Add to it the vast border, a highly pliable Indian security system (which some allege is compromised), well organised groups of human traffickers who work in conjunction with Indian racketeers with political patronage. At a seminar in March this year, noted northeast analyst Sanjoy Hazarika focused on this: "If even now we believe that migration can be stopped by laws, police force and agitations, then we live in an unreal world." Migration, he says, needs to be viewed in the larger context of economic development, pressure on land and the desperate human urge to survive.
Officials in Delhi, however, say their real concern is the changing demography of India's border districts in West Bengal, Bihar, Assam, Tripura, and even states like Nagaland where unchecked migration over the years is having its impact. The home ministry document studying decadal increase of population notes: "The Hindu population in West Bengal has come down from 61 per cent to 54 per cent in 1991 and the belt bordering Bangladesh has become Muslim predominant. The Muslim population in Assam has gone up from 3.6 million in 1971 to 6.4 million in 1991. The tribal population in Tripura has come down to 26 per cent. The influx of these illegal immigrants is slowly turning the bordering districts of these states into Muslim-majority areas." According to home ministry estimates, as many as 40 out of the 126 assembly constituencies in Assam are assessed to be dominated by Bangla nationals.

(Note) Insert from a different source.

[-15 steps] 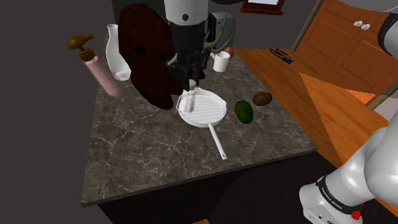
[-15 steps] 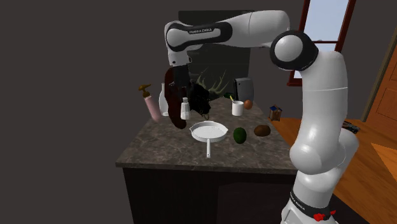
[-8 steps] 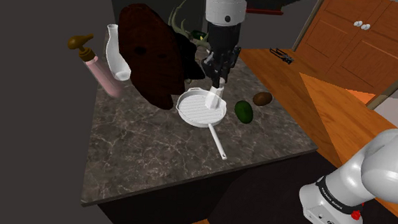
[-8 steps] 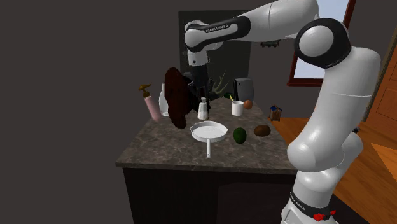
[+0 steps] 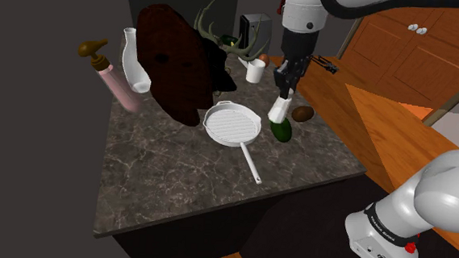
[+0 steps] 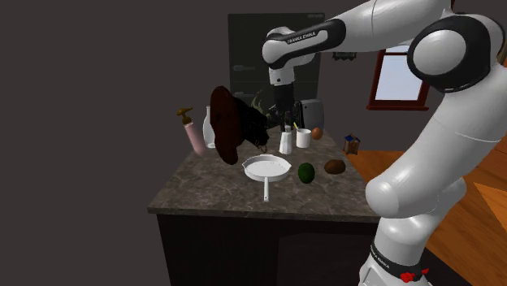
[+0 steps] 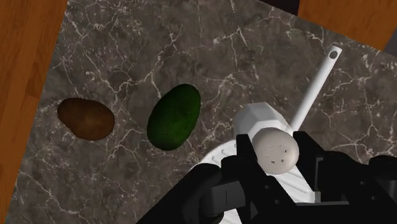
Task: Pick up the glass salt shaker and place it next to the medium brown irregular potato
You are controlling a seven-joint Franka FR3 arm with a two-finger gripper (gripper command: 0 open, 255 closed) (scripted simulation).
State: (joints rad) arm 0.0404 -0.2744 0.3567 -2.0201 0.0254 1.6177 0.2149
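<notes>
Gripper (image 7: 275,156): black, pointing down, clamped on the shaker.
Salt shaker (image 7: 273,145): white, held clear of the marble counter (image 7: 127,51), above the pan (image 5: 232,126) rim.
Avocado (image 7: 174,116): green, beside the pan.
Potato (image 7: 86,118): brown, just beyond the avocado, not touching.

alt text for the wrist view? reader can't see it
The black gripper clasps a white salt shaker, its holed cap toward the camera. Below, on the marbled counter, lie a white pan, a green avocado and a brown potato, apart.
</notes>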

Says Hazarika: "It is indisputably a fact that a majority of those moving into the northeast and other parts of India from Bangladesh are Muslims... A fundamentalist Islamic front in the soft underbelly of eastern India, where governance is poor and infrastructure close to collapse, has the potential of creating havoc." So what is the way out? According to him, the need of the hour is to look for constitutional safeguards for local populations and a system of identity cards.

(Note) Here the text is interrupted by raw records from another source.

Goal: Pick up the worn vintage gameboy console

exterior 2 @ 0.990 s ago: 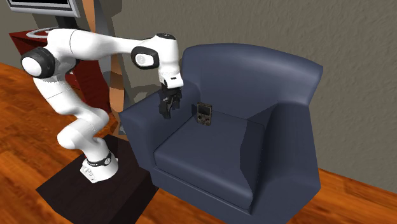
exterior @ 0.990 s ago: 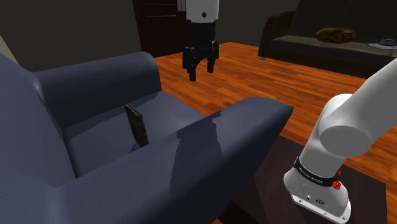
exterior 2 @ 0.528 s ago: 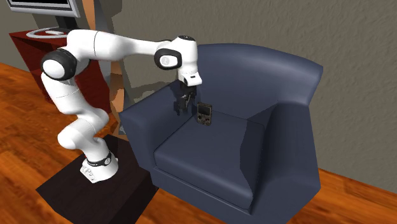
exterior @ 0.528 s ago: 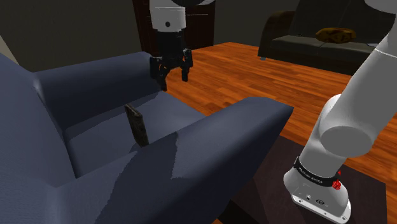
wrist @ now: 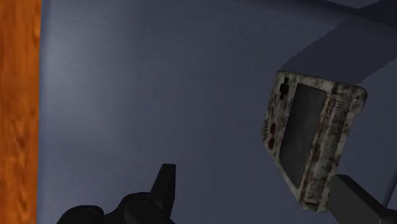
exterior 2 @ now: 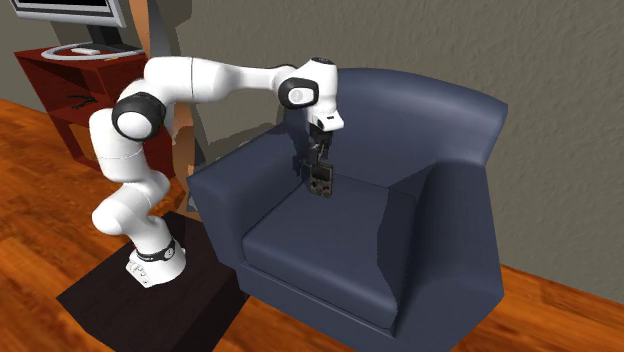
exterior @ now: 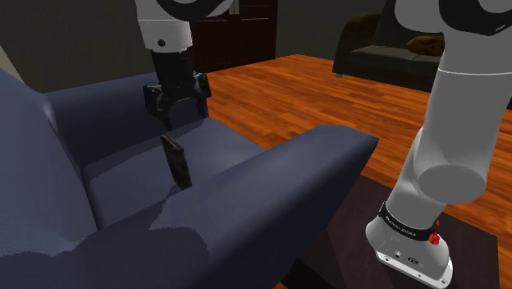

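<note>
Gripper (exterior: 179, 113) hangs right over the gameboy (exterior: 176, 162), pointing down, and there's a visible gap between them in the shoulder view. Fingers are spread wide with nothing pinched. In the wrist view the gameboy (wrist: 312, 143) sits off toward one finger (wrist: 356, 200) rather than centred in the gap, and the other finger (wrist: 163, 186) is well away from it. Can't tell if that near finger is brushing the case or not.

The gameboy itself is pretty beat up: off-white shell with brown grime all over, dark screen, a couple of reddish buttons and a dark d-pad. It's standing up on end on the seat of a dark blue armchair (exterior: 271, 181), tucked toward the back corner. In the second exterior view the gameboy (exterior 2: 321, 181) is next to the chair arm on that view's left, screen facing out over the seat, with the gripper (exterior 2: 317, 162) directly above it.

The white arm reaches over that chair arm from its stand (exterior 2: 150, 300), a dark box on the wood floor (exterior: 328, 90) beside the armchair (exterior 2: 440, 120).
</note>
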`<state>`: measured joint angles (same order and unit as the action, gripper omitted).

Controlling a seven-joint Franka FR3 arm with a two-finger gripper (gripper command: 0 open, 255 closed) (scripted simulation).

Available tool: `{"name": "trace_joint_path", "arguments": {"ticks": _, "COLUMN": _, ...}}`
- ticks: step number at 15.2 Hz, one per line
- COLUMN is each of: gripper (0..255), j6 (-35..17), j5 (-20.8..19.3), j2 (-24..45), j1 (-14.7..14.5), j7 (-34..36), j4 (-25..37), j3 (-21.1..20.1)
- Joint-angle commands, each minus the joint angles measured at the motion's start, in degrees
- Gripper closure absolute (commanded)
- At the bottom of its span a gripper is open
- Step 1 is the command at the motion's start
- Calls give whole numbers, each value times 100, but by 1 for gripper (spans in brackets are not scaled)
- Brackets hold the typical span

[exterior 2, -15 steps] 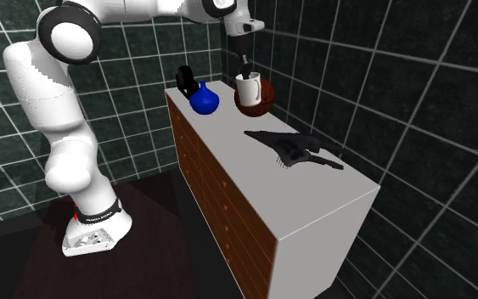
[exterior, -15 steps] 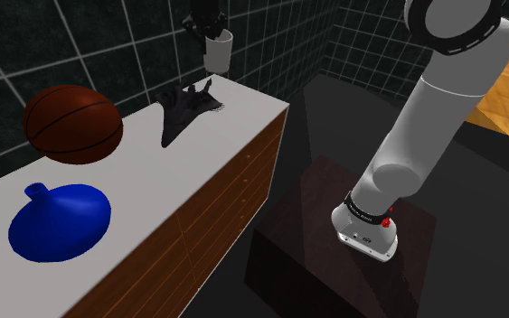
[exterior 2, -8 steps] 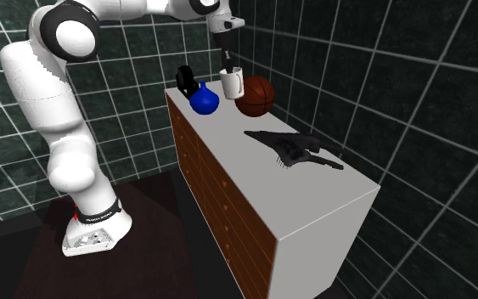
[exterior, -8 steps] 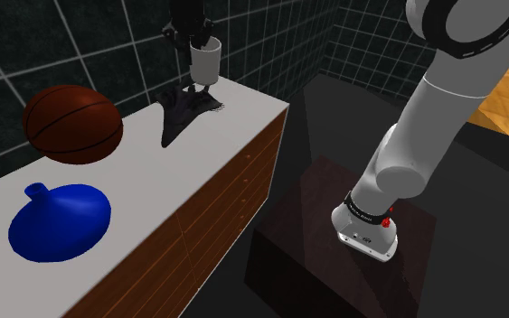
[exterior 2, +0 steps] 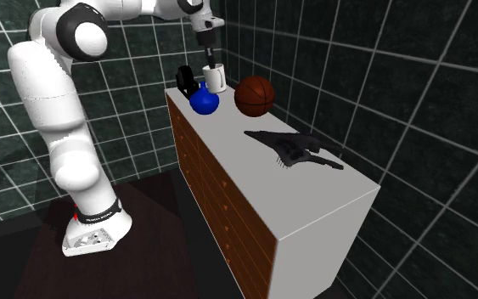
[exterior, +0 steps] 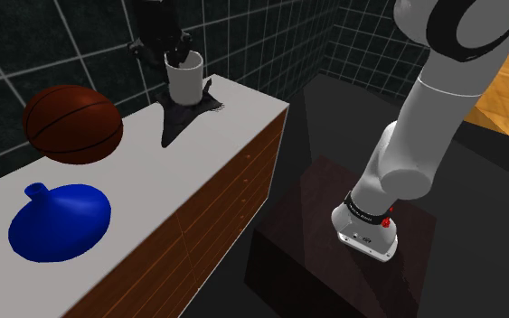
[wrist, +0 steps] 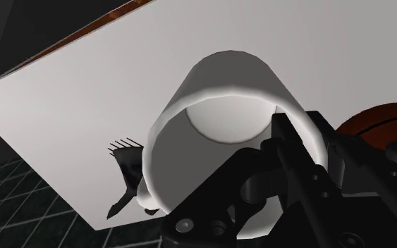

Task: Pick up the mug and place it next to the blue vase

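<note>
My gripper (exterior: 176,58) clasps the white mug (exterior: 186,83) by its rim above the cabinet top (exterior: 234,117). A brown ball (exterior: 71,124) stands near the blue vase (exterior: 60,221), a black glove (exterior 2: 296,146) farther off

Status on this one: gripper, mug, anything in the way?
Black gripper shut on white mug, held above the counter. Not yet beside round blue vase. Near the route: brown basketball.

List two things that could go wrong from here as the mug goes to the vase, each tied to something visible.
1. The gripper pinches the mug by one wall at the rim, so it may tilt or slip.
2. The ball sits near the vase; a low path could knock either, and the ball might roll away.
</note>
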<state>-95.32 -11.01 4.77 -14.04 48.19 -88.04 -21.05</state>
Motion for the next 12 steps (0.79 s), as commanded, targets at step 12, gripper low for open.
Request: {"name": "trace_joint_path", "arguments": {"ticks": 12, "gripper": 255, "j6": 895, "j5": -723, "j2": 1362, "j1": -1386, "j7": 1776, "j4": 1788, "j3": -680}}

The situation appears tailormade for communalists on both sides of the divide. Already, there is talk here of isi involvement in pushing in their own men under the guise of poor illegal migrants. The killings last fortnight at the border will only give rein to such thinking. Ministry sources say that home minister L.K. Advani is actively considering the setting up of a judicial commission to examine the nexus between government officials and militants and the system of issuing work permits to migrant labourers from Bangladesh. The only problem now is that with renewed hostilities on the Indo-Bangla borders, that is one programme which may not take off at all.